I need to get up to date. I havent gotten many calls with opportunities to use the FF tips. Do they even still sell the old Rac 5 fine finish tips? Here is what I read last night


> RAC X Fine Finish SwitchTips spray at lower pressures than standard tips and Fine Finish RAC 5 tips


 http://www.graco.com/Internet/T_PDB.nsf/SearchView/RACXSwitchTips


----------



## NCPaint1

I think they came out with the RacX simply because there were so many knock offs of the Rac5 out there. 

Wood I can get you the ASM FF tips that fit the Rac5 base if you need.


----------



## DB_1

Woodland said:


> I need to get up to date. I havent gotten many calls with opportunities to use the FF tips. Do they even still sell the old Rac 5 fine finish tips? Here is what I read last night http://www.graco.com/Internet/T_PDB.nsf/SearchView/RACXSwitchTips


The SprayTech FF tips will fit RAC5 housings...I think the Titan tips will fit as well but don't quote me on that.


----------



## Paradigmzz

DB_1 said:


> The SprayTech FF tips will fit RAC5 housings...I think the Titan tips will fit as well but don't quote me on that.


They do


----------



## TJ Paint

*Didn't wanna start another thread...*

Trying to help a friend troubleshoot his sprayer. Pump seems fine but the problem is after letting off the gun, the gun will still keep spraying on it's own and the pump will continue to pump because product is being sprayed still...

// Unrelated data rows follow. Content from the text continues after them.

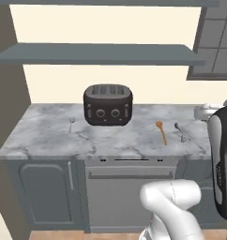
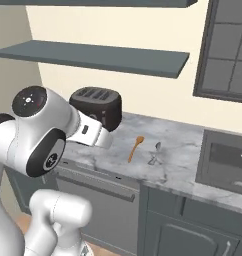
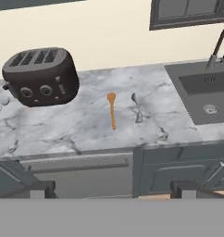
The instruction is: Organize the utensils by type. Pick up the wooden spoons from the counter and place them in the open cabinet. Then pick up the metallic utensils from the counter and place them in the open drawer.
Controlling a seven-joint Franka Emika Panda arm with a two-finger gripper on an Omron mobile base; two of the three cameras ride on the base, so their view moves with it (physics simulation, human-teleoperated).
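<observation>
Looking from the left base, we see the wooden spoon (image 1: pixel 160 132) at four o'clock of the toaster (image 1: pixel 108 104) on the bench (image 1: pixel 49 136). Right base: a metal spoon (image 2: pixel 155 153) lies just beside it, risking a mistaken pick. Hand view: our fingers (image 3: pixel 111 189) are spread, empty.

No text, label, brand or number can be read anywhere. The toaster (image 1: pixel 108 104) carries round dials with no legible markings, and the small dark marks on the robot's arm are too blurred to make out as letters.
</observation>
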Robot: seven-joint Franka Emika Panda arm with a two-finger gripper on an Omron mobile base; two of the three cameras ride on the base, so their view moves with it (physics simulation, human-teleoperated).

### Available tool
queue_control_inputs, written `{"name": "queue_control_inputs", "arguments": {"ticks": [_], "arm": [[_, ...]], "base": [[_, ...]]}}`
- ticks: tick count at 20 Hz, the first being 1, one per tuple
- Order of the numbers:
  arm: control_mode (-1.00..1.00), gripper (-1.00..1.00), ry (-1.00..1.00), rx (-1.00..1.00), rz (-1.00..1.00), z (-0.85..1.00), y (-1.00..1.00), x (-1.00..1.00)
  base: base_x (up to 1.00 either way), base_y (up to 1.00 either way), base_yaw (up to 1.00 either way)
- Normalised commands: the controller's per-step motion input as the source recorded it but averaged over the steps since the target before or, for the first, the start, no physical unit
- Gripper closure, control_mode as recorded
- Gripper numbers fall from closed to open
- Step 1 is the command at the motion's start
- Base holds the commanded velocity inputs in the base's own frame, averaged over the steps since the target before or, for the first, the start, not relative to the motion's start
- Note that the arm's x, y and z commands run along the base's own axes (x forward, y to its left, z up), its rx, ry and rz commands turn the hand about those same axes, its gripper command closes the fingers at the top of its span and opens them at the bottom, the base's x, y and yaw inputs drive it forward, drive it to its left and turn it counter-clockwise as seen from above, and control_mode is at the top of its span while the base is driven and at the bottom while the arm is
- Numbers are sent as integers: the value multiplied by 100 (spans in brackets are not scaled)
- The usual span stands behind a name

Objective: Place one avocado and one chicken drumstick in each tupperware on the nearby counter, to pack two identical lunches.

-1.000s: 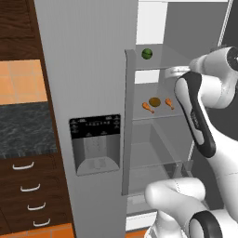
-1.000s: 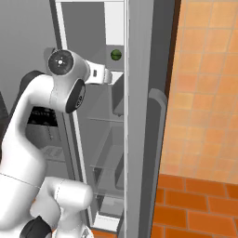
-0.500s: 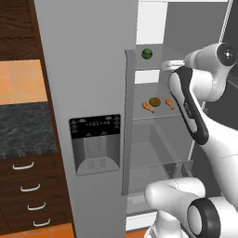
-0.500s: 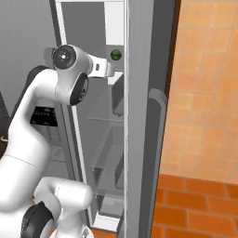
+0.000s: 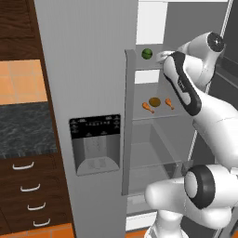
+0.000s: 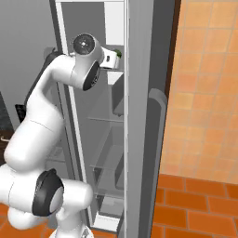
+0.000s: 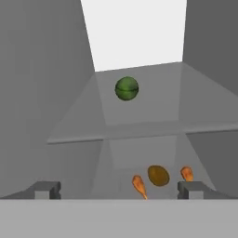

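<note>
A green avocado (image 5: 147,53) (image 7: 126,89) rests on the upper glass shelf of the open fridge. On the shelf below lie a brown avocado (image 5: 154,102) (image 7: 158,175) and two orange chicken drumsticks (image 5: 148,107) (image 5: 169,103), one on each side of it. In the hand view the drumsticks (image 7: 138,185) (image 7: 187,173) show through the glass. My gripper (image 5: 161,56) (image 6: 115,59) (image 7: 118,190) is open at upper-shelf height, pointing at the green avocado from a short way off, with nothing between its fingers. The counter (image 5: 28,130) lies left of the fridge. The tupperware is out of view.
The grey fridge door with a dispenser panel (image 5: 95,144) stands left of the opening. The other door (image 6: 148,116) hangs open on the right. Dark drawer fronts (image 5: 28,195) run under the counter. Orange tile covers the wall and floor.
The arm has lifted and pushed the hand up and left, closer to the green avocado on the upper shelf. The jaws stay open.
</note>
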Motion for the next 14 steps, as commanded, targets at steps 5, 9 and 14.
{"name": "queue_control_inputs", "arguments": {"ticks": [5,9,14], "arm": [[-100,-100,8,6,13,-18,0,78],[-100,-100,3,1,8,-8,-2,67],[-100,-100,0,0,0,-1,-5,50]], "base": [[0,0,0],[0,0,0],[0,0,0]]}}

It only does this when the tip and tip guard is on the gun, not when the tip and tip guard is off.

I'm thinking its a bad gasket in the tip guard.

Any thoughts?


----------



## wills fresh coat

TJ Paint said:


> Trying to help a friend troubleshoot his sprayer. Pump seems fine but the problem is after letting off the gun, the gun will still keep spraying on it's own and the pump will continue to pump because product is being sprayed still...
> 
> It only does this when the tip and tip guard is on the gun, not when the tip and tip guard is off.
> 
> I'm thinking its a bad gasket in the tip guard.
> 
> Any thoughts?


i dont think thats the problem, sounds like the gun may need a rebuild. what kind of gun is it?


----------



## mr.fixit

most all tips no matter what brand will fit into a Rac5 ( orange) tip guard. It is the RacX (blue) that is not compatible with others


----------



## TJ Paint

wills fresh coat said:


> i dont think thats the problem, sounds like the gun may need a rebuild. what kind of gun is it?


Graco contractor 3 finger

You think the gun might need work even when it doesnt have a problem when the guard and tip are off?


----------



## wills fresh coat

TJ Paint said:


> Graco contractor 3 finger
> 
> You think the gun might need work even when it doesnt have a problem when the guard and tip are off?

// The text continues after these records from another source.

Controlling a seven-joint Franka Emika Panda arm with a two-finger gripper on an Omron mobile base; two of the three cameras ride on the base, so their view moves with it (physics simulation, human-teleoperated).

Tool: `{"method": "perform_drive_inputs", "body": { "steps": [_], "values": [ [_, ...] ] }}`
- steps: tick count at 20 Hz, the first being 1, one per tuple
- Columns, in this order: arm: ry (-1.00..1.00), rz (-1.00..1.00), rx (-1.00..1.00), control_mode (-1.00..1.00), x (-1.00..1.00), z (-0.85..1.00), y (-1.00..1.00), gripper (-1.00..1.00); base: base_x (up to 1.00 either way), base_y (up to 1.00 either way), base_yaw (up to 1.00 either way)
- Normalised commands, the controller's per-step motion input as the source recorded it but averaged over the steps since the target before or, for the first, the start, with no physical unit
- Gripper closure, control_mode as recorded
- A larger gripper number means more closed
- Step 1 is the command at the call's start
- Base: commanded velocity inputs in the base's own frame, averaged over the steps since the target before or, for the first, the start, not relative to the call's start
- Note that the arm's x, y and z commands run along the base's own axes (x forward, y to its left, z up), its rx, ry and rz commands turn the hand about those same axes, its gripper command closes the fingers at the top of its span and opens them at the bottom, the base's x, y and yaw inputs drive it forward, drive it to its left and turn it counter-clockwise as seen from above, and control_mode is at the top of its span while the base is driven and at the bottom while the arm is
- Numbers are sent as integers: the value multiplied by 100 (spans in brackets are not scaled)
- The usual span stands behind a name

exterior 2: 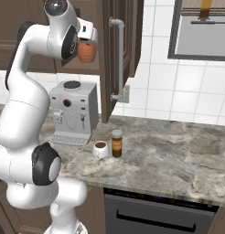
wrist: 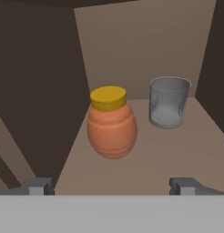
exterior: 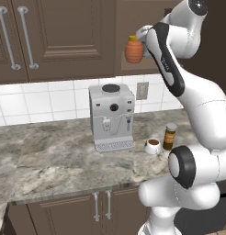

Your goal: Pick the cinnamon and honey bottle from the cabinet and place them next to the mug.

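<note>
1. On the far left there are only closed doors of the cabinet [exterior: 64, 36] with long silver handles; nothing there is in the way.
2. The coffee machine [exterior: 111, 114] stands on the counter [exterior: 50, 160], just below the open niche. I think the arm could hit its top when it comes down with a jar.
3. The honey bottle [wrist: 112, 128] stands upright on the niche shelf. The gripper [wrist: 113, 185] is in front of it with jaws wide apart, holding nothing, and the bottle sits between the two finger lines but further back.
4. Risk: the bottle is round and ribbed, so if the jaws close too near the yellow lid or off centre, it may slip or tip over.
5. A grey cup [wrist: 168, 102] stands behind and to the right of the bottle, near but apart. A finger pushed too deep may knock it.
6. The mug [exterior: 152, 146] is on the counter, and the cinnamon [exterior: 169, 136] already stands just beside it on the right.
7. The open cabinet door [exterior 2: 120, 50] hangs to the right of the niche; a wide swing could strike it.
</note>
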Motion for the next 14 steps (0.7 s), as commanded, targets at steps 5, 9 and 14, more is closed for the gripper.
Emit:
{"method": "perform_drive_inputs", "body": {
  "steps": [5,9,14],
  "values": [
    [0,0,0,-100,20,5,0,-100,0,0,0],
    [0,1,0,-100,27,-2,0,-100,0,0,0],
    [0,3,0,-100,23,-11,1,-100,0,0,0]
  ]
}}
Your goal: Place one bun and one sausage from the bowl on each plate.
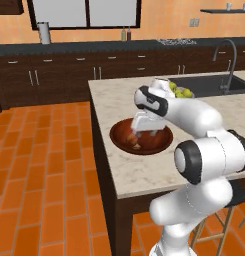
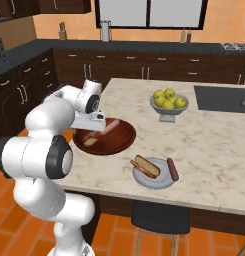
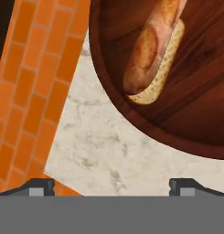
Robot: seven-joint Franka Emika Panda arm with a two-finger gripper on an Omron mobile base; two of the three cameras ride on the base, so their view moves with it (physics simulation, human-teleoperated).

tj the quick fix is try replacing the tip seat and the rubber washer in the tip housing (you get a new one with every tip) if that dont work it may need a new needle in the gun
i have used these guns since they had flat tips (about 4 1/2 dog years ago) and i have never had the problem that you are describing,maybe someone else will chime in
hope this helps
will


----------



## TJ Paint

wills fresh coat said:


> tj the quick fix is try replacing the tip seat and the rubber washer in the tip housing (you get a new one with every tip) if that dont work it may need a new needle in the gun
> i have used these guns since they had flat tips (about 4 1/2 dog years ago) and i have never had the problem that you are describing,maybe someone else will chime in
> hope this helps
> will


Thanks man. Yeah thats what i was fixing to try first. Replace the gasket or tip seat as you call it. If not the gun will have to be refurbished


----------



## wills fresh coat

if it needs to be rebuilt do it yourself its easy,part is only about $50-$60 and it should only take you about a half hr to do it if its your first time...i always dip to gun in laquer thinner first if it has alot of paint on it to loosen it up


----------



## wills fresh coat

sorry wrong pic


----------



## wills fresh coat

right pic


----------



## Softy

TJ Paint said:


> Trying to help a friend troubleshoot his sprayer. Pump seems fine but the problem is after letting off the gun, the gun will still keep spraying on it's own and the pump will continue to pump because product is being sprayed still...
> 
> It only does this when the tip and tip guard is on the gun, not when the tip and tip guard is off.
> 
> I'm thinking its a bad gasket in the tip guard.
> 
> Any thoughts?


I get that quite a bit because the tip is dirty and was holding residual pressure back. On a good day I would just disassemble and clean everything including filter inside the handle. 
On a bad day I would just crank up the pressure and try to blow everything out through the tip forward/reverse.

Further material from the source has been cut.